Stored entries:
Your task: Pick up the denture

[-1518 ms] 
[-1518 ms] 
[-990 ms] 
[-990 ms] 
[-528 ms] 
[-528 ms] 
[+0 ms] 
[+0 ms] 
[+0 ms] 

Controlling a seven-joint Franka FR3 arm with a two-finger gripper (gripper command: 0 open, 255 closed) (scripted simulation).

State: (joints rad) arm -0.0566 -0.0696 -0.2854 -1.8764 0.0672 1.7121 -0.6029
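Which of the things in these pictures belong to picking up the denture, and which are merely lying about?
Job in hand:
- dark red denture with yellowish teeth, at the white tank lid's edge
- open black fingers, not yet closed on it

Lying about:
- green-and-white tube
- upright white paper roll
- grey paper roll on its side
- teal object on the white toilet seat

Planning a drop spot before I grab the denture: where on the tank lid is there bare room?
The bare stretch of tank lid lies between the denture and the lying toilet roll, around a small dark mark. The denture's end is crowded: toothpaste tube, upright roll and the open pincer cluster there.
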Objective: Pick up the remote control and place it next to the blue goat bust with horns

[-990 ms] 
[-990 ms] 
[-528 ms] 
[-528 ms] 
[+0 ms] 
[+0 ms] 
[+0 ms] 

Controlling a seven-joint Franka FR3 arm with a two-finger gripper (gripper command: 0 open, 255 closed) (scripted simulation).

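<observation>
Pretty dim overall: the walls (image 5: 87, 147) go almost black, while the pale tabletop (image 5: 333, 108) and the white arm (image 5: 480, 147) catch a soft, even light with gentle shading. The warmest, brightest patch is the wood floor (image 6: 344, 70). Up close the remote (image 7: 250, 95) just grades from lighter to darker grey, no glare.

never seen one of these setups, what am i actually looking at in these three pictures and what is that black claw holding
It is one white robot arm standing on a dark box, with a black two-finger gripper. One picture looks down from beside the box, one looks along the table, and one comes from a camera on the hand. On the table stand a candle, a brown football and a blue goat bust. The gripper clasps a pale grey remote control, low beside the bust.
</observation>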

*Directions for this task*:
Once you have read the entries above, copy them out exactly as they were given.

*Answer box*:
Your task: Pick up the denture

[-1518 ms] 
[-1518 ms] 
[-990 ms] 
[-990 ms] 
[-528 ms] 
[-528 ms] 
[+0 ms] 
[+0 ms] 
[+0 ms] 

Controlling a seven-joint Franka FR3 arm with a two-finger gripper (gripper command: 0 open, 255 closed) (scripted simulation).

State: (joints rad) arm -0.0566 -0.0696 -0.2854 -1.8764 0.0672 1.7121 -0.6029
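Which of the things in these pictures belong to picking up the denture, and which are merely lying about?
Job in hand:
- dark red denture with yellowish teeth, at the white tank lid's edge
- open black fingers, not yet closed on it

Lying about:
- green-and-white tube
- upright white paper roll
- grey paper roll on its side
- teal object on the white toilet seat

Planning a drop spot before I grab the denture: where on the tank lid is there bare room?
The bare stretch of tank lid lies between the denture and the lying toilet roll, around a small dark mark. The denture's end is crowded: toothpaste tube, upright roll and the open pincer cluster there.
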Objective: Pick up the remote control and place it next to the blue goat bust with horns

[-990 ms] 
[-990 ms] 
[-528 ms] 
[-528 ms] 
[+0 ms] 
[+0 ms] 
[+0 ms] 

Controlling a seven-joint Franka FR3 arm with a two-finger gripper (gripper command: 0 open, 255 closed) (scripted simulation).

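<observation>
Pretty dim overall: the walls (image 5: 87, 147) go almost black, while the pale tabletop (image 5: 333, 108) and the white arm (image 5: 480, 147) catch a soft, even light with gentle shading. The warmest, brightest patch is the wood floor (image 6: 344, 70). Up close the remote (image 7: 250, 95) just grades from lighter to darker grey, no glare.

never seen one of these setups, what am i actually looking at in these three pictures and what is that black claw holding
It is one white robot arm standing on a dark box, with a black two-finger gripper. One picture looks down from beside the box, one looks along the table, and one comes from a camera on the hand. On the table stand a candle, a brown football and a blue goat bust. The gripper clasps a pale grey remote control, low beside the bust.
</observation>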

At this stage, the exercise is finished.